Here’s a troubling story out of Texas. Democrat Mike Siegel is running against Rep. Michael T. McCaul (R) in Texas’s 10th district. This evening I saw a tweet from Siegel which said: “Just learned that my field director was arrested while delivering our letter. He told police he was working for me and the officer asked, “what party is he?” Now Jacob is under 48 hour investigatory detention in Waller County.”
That didn’t seem right, especially the part about getting arrested after being asked what party he’s affiliated with. So I managed to get Siegel on the phone to get some more details.
In the 10th district, there’s a historically black university called Prairie View A&M University. There’s a long history of the local county government (Waller County) trying to prevent the students there from voting. There was even a big Supreme Court case about it in 1979. This year local officials have put a new set of obstacles in the way of the students voting.
As Siegel explained to me, Siegel’s campaign wrote a letter proposing a solution to the problem and sent a campaign staffer, Jacob Aronowitz, to deliver it to the County Courthouse in Waller County. In Texas, the County Judge (in this case Waller County Judge Carbett “Trey” J. Duhon III) is actually the county executive, not a judge as we usually use the term. In any case, Aronowitz presented the letter to a member of the County Clerk’s staff and then took a picture of himself submitting the letter as a sort of proof of service. It’s not clear whether this was County Clerk Debbie Hollan or another member of the clerk’s office. Whoever it was got upset that he’d taken a picture and called over a bailiff – she apparently thought her privacy had been violated by taking the photograph.
By this time, Aronowitz is walking out of the courthouse with his mission accomplished when he’s stopped by a county sheriff’s deputy who asks who he is and what he’s doing. Soon enough Aronowitz is surrounded by a court bailiff, a sheriff’s deputy and a city police officer. Aronowitz asks whether he is free to go or whether he’s under arrest. He also calls the candidate, Mike Siegel, who’s also a civil rights attorney. So Siegel is listening to the conversation and advising Aronowitz what to do as he’s being questioned and not allowed to leave.

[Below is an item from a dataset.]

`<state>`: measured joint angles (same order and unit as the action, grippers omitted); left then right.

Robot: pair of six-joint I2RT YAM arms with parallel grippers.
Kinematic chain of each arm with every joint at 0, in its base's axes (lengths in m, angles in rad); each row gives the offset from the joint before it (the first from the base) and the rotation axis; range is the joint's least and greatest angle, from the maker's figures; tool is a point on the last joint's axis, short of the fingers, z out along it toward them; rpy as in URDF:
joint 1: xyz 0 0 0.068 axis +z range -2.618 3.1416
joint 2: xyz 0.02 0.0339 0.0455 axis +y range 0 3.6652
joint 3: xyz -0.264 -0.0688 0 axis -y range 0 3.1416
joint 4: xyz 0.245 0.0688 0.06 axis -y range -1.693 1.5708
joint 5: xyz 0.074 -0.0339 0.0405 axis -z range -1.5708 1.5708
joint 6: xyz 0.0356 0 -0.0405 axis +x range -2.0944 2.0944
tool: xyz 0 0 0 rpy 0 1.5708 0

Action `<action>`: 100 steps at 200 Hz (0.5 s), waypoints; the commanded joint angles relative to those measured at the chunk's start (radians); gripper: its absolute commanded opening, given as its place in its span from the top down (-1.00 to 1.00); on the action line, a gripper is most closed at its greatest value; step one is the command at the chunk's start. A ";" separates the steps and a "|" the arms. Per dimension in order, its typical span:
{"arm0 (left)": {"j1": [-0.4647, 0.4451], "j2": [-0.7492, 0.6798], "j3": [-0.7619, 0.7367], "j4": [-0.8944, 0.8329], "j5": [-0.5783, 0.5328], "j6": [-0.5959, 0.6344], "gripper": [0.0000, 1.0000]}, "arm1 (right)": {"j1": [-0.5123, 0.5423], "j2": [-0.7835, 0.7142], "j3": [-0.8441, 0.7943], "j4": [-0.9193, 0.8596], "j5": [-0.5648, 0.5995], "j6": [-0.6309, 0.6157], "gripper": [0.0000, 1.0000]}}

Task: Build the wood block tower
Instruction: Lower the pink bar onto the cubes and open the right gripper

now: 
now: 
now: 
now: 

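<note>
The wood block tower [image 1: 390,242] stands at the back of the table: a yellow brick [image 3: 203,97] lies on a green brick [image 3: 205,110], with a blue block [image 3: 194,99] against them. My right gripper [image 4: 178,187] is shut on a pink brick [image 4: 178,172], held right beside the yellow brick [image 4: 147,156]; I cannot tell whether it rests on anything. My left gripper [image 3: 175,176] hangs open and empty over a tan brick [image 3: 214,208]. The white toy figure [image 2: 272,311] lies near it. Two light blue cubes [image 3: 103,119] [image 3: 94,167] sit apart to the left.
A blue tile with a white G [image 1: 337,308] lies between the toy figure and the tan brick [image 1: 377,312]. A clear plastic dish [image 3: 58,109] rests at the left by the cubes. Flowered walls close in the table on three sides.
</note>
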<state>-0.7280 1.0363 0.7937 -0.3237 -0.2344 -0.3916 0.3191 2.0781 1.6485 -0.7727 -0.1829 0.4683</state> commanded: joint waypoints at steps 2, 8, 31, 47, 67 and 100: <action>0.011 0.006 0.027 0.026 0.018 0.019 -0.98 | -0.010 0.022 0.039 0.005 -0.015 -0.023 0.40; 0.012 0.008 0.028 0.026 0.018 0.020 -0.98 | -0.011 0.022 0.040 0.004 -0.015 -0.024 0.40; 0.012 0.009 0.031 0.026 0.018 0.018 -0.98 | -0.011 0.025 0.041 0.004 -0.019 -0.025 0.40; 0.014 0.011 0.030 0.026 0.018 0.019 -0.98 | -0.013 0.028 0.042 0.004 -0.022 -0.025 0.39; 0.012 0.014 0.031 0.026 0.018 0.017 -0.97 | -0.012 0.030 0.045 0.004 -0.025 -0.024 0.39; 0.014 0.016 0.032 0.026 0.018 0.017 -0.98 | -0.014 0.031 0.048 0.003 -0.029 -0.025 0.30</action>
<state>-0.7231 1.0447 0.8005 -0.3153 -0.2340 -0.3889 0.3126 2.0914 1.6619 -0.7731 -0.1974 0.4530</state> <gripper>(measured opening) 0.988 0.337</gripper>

Siegel didn’t say this to me in so many words. But from his description of the back and forth, it seems like that the law enforcement officers weren’t happy with Aronowitz but weren’t clear what exactly they could charge him with or if they could arrest him. After Aronowitz explained what he was at the courthouse to do and then identified himself, one of the officers asked Aronowitz which party his candidate was with.
Aronowitz told them Siegel was a Democrat. A couple minutes later the phone went dead and Aronowitz was placed under arrest for what he was told was “48 hour investigative detention.”
Notably, Siegel heard the party identification question himself, he tells, because he was on Aronowitz’s speaker phone through the whole exchange. So there are at least two witnesses to this exchange.
A local lawyer was called in and Aronowitz was released a relatively short time later. But that wasn’t the end of it. He was charged with a misdemeanor for failing to identify himself to a law enforcement officer – something Siegel said he heard Aronowitz do prior to being arrested. His court date, ironically, is November 7th, the day after election day.
I reached out to the County Clerk’s office for an explanation for why Aronowitz was arrested but haven’t received a response. I’ll update this post when I do.